Furthermore, if batteries all cost the same per kWh, then customers wouldn’t be lining up to buy LG Chem’s new, cheaper batteries.

Note that the article didn’t mention EVs. That’s because $500/kWh is cheap enough for phones, as it amounts to only $6 for a 12Wh battery, and this rapid charging advantage will easily fetch $30 retail.

Smartphones will always be the primary market for new battery advances. $1000/kWh or even $1500/kWh will be acceptable for large density advances in that market (e.g. Sakti3, though that may be a bust).

EVs will always get these advances much later, when the new tech achieves a 5-10x cost reduction.

Yeah, cost is the question. Cell phone batteries have more advanced performance than car batteries since they can be more expensive per kwh since they don’t hold that many kwh’s in the first place.

Since the construction and materials are different between batteries in consumer products and EV’s, I’d think there is limited ‘cross-interest’.

The article didn’t make this distinction, that’s why I made it.

Really, all these promises of new and exciting battery technology…. it gets boring.

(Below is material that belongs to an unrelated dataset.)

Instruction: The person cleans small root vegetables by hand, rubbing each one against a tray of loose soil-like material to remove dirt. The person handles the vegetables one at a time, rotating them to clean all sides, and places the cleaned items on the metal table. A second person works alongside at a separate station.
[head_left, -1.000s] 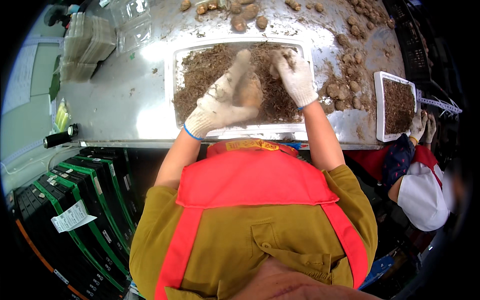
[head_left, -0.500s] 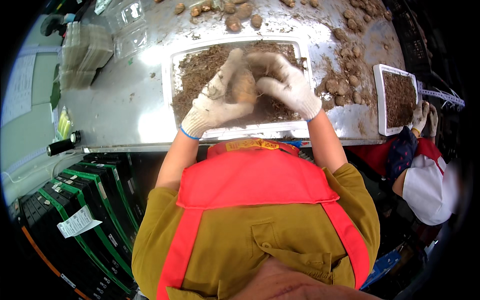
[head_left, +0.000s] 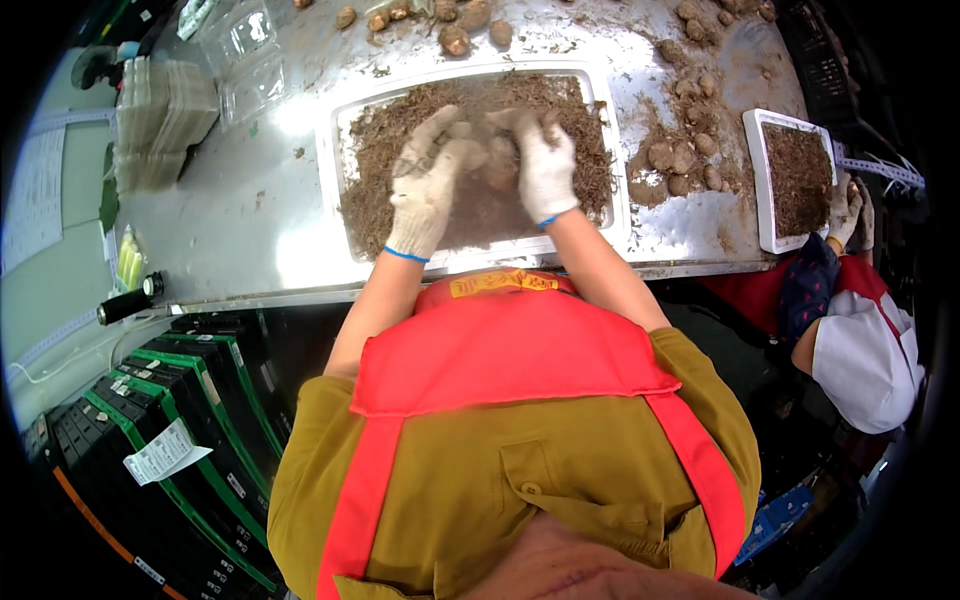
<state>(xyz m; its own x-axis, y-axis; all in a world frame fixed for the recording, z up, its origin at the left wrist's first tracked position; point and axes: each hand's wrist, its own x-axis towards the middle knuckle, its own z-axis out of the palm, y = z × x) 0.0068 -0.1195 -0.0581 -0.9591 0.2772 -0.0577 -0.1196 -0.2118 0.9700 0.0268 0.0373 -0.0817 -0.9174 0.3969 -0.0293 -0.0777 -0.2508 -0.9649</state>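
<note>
A brown tuber (head_left: 498, 167), dusted with soil and blurred, sits between my two hands over a white foam tray (head_left: 329, 170) of loose brown soil (head_left: 385, 135). My left hand (head_left: 430, 183), in a white knit glove soiled at the fingers, curves along its left side with the thumb against it. From the right, my right hand (head_left: 548, 168), gloved alike, curls round it with bent fingers. Motion smears the fingertips, and the tuber's underside is hidden.
More tubers (head_left: 455, 40) lie beyond the tray, and soil-covered ones (head_left: 683, 157) lie to its right. Stacked clear plastic boxes (head_left: 165, 115) stand left. Another person's gloved hand (head_left: 845, 210) is beside a smaller soil tray (head_left: 765, 190). Black-and-green crates (head_left: 190, 390) stand below left.
My left hand has turned more upright, and my right hand has drawn inward to the left. The tuber, earlier orange-brown in my left hand, now looks darker and lies between both hands.
</note>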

Lots of hyperbole with no scientific content.
I hate to keep saying this but Elon Musk said, deliver a battery we can test, otherwise go bugger off, or something to that effect.
Right?

You summarized Elon’s quote rather succinctly, if a bit more rudely than he put it; congratulations. 🙂

Here’s the full quote:

“My top advice really for anyone who says they’ve got some breakthrough battery technologies, please send us a sample cell, okay, don’t send us PowerPoint. Just send us one cell that works with all appropriate caveats; that would be great. That… sorts out the nonsense and the claims that aren’t actually true. Talk is super cheap; the battery industry has to have more B.S. in it than any industry I’ve ever encountered. It’s insane.” — Elon Musk, Nov. 5, 2014

I hear that little old lady shouting out again…”Where’s the beef!”

Vaporware?

We shall see…

Clara Peller I believe.

You believe correctly.

Man, that was in the first half of the 1980s… I recently stumbled over a cameo of her in the 1985 movie “The Stuff” (I gave it a 30th anniversary rerun at halloween).

If I had a Nickle everytime….

…some Asian chap promised me a battery breakthrough?

What’s the charging efficiency, how much heat needs to get cooled away, while charging at 4C?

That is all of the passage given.